__What you have to do__. If a line of the data below contains the string "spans", copy it into your answer.

__Information__.

= Beginning of Section =

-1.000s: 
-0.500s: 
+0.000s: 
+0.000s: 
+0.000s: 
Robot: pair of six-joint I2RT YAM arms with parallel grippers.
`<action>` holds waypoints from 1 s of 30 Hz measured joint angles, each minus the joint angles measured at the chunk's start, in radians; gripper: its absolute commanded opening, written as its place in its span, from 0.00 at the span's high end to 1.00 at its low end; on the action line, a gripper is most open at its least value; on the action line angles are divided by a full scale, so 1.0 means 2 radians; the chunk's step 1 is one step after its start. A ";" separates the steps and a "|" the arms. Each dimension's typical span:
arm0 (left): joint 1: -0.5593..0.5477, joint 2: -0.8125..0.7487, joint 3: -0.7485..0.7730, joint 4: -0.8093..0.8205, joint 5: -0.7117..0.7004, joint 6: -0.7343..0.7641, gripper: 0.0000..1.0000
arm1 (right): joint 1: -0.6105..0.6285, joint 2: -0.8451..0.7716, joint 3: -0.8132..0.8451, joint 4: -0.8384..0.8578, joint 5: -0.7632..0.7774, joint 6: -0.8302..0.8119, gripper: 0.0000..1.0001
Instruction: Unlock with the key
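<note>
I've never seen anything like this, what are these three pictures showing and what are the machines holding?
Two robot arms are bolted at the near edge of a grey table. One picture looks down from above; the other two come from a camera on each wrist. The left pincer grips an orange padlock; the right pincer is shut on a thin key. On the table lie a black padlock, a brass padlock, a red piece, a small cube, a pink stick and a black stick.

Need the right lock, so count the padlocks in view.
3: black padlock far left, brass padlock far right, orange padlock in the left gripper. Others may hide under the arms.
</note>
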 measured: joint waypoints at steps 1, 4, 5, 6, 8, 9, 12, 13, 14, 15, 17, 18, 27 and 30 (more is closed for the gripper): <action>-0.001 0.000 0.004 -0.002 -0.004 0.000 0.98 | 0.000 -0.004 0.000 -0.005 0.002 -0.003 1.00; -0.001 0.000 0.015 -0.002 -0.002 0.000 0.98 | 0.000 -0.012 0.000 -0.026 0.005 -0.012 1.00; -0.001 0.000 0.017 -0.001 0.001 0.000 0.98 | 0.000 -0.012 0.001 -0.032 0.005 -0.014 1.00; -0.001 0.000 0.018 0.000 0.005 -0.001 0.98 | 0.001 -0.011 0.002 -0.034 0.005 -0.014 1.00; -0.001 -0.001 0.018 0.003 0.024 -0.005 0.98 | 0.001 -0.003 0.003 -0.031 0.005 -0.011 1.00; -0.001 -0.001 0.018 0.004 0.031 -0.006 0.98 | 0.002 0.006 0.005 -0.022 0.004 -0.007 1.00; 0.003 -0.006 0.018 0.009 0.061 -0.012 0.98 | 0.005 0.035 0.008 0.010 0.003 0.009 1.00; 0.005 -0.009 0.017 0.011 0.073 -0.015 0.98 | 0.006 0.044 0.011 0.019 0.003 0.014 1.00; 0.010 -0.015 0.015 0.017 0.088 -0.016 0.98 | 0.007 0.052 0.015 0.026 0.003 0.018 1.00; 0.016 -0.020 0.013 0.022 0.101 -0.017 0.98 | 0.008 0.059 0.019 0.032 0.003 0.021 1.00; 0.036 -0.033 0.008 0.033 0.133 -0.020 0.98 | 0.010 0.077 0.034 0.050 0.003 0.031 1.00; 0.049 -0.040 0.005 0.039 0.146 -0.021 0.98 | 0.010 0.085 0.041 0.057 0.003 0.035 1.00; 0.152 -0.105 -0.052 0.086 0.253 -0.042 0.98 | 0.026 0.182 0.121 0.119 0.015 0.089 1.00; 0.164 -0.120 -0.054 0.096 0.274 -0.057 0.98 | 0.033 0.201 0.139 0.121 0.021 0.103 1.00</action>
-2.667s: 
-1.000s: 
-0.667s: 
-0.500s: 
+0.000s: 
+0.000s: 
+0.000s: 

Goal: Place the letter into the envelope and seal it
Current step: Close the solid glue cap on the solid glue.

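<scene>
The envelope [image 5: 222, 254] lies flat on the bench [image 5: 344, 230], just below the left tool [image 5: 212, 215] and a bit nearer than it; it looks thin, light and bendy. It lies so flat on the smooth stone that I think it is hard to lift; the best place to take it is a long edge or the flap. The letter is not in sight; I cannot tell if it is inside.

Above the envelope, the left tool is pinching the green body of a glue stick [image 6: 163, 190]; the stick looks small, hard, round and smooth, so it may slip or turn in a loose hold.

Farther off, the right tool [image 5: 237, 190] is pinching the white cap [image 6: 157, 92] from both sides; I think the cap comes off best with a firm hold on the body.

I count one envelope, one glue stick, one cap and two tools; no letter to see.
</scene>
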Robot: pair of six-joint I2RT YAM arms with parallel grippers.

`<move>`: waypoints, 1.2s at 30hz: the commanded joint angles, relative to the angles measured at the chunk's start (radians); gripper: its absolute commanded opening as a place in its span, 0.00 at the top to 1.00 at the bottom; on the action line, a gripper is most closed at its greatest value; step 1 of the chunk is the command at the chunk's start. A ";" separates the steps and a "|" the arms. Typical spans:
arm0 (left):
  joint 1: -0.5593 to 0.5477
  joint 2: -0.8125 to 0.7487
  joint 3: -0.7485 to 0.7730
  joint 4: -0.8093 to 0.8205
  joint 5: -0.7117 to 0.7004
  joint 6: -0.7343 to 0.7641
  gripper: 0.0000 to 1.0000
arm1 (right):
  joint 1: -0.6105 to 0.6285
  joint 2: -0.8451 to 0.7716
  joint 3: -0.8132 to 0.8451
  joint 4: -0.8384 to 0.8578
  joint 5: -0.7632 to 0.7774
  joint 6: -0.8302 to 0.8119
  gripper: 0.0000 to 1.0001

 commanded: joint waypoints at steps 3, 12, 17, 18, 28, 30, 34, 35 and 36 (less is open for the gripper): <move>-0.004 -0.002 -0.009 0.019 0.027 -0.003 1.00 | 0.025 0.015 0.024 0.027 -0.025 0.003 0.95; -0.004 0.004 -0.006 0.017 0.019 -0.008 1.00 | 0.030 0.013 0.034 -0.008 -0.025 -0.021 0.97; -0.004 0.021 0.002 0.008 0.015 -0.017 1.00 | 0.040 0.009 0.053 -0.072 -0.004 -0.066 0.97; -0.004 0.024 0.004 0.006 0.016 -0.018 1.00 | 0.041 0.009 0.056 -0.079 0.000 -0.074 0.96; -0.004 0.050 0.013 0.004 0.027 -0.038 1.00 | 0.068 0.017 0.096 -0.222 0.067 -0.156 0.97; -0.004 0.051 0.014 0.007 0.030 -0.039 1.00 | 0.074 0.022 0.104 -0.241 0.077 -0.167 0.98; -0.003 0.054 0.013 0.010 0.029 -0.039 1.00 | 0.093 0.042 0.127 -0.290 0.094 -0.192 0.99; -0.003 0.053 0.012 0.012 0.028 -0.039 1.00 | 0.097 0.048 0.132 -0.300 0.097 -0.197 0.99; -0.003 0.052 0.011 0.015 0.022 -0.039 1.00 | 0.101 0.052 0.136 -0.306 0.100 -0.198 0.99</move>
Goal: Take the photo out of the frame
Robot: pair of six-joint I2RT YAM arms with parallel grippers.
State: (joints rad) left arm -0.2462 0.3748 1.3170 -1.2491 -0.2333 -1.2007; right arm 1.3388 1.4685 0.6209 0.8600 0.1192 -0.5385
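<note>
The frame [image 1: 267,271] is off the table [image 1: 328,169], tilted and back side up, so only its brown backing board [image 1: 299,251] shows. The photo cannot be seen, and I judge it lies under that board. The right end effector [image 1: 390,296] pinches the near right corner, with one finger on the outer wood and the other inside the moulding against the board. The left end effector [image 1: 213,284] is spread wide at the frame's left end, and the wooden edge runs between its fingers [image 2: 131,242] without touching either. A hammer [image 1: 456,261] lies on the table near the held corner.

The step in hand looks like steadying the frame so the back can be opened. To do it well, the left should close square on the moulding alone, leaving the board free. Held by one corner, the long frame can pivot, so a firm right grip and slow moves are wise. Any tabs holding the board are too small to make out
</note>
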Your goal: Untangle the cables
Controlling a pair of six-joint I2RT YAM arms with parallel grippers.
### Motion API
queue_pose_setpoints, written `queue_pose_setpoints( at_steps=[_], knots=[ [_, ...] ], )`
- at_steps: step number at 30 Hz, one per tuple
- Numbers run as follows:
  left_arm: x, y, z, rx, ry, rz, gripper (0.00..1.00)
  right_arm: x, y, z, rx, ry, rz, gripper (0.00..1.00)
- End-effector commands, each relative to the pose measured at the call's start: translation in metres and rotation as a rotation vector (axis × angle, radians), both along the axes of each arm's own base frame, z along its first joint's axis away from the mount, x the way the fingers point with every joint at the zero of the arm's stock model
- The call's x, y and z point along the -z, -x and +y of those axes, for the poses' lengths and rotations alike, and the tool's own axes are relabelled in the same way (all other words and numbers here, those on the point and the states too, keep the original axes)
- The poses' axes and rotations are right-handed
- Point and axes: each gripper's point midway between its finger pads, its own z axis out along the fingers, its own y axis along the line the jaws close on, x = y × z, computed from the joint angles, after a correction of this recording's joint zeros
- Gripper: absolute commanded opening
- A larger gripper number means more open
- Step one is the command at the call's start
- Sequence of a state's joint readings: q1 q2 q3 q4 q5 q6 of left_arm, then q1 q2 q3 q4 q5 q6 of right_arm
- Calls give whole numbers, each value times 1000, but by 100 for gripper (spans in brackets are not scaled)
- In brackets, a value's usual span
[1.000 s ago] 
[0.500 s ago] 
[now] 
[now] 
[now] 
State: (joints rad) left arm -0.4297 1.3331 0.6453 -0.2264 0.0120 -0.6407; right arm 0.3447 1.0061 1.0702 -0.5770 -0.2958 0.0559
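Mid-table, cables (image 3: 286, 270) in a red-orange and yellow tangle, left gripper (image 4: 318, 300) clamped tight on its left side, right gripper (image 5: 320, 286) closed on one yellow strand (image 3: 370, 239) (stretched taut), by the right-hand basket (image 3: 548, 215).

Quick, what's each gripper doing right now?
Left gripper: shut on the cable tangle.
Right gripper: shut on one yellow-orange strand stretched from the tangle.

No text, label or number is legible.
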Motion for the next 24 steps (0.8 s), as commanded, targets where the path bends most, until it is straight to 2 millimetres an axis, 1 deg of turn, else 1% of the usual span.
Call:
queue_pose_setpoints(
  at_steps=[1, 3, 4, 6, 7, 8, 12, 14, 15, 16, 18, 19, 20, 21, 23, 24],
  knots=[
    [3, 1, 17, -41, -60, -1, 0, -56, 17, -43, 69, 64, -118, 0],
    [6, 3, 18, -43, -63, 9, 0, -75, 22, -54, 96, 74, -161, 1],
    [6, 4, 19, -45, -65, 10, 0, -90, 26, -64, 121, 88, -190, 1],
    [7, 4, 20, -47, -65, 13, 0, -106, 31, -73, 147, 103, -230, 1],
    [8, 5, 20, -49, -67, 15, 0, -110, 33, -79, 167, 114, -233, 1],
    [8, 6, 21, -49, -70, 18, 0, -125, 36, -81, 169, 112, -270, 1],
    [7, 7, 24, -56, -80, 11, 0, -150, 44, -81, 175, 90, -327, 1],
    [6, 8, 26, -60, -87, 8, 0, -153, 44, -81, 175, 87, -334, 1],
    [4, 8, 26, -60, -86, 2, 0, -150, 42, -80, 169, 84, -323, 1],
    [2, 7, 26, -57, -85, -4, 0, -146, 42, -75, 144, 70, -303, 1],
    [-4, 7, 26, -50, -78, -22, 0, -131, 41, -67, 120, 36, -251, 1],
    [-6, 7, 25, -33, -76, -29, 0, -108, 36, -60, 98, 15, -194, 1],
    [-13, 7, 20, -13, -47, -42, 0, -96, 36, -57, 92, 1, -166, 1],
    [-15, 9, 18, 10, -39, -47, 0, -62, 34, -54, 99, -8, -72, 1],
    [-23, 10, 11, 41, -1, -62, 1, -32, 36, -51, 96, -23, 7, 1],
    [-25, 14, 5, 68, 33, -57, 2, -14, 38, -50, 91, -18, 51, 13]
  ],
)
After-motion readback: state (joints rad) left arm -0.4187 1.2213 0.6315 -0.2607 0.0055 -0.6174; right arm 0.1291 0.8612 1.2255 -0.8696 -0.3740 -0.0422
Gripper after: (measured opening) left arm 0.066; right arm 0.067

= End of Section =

__Task response__.
`<move>`: waypoints, 1.2s at 30hz: the commanded joint angles, relative to the angles measured at the chunk's start (radians); gripper: its absolute commanded opening as a place in its span, 0.00 at the top to 1.00 at the bottom; on the action line, a gripper is most closed at its greatest value; step 1 of the chunk is the command at the chunk's start. A ";" separates the steps and a "|" the arms. Typical spans:
- Calls give whole numbers, each value times 1000, but by 100 for gripper (spans in brackets are not scaled)

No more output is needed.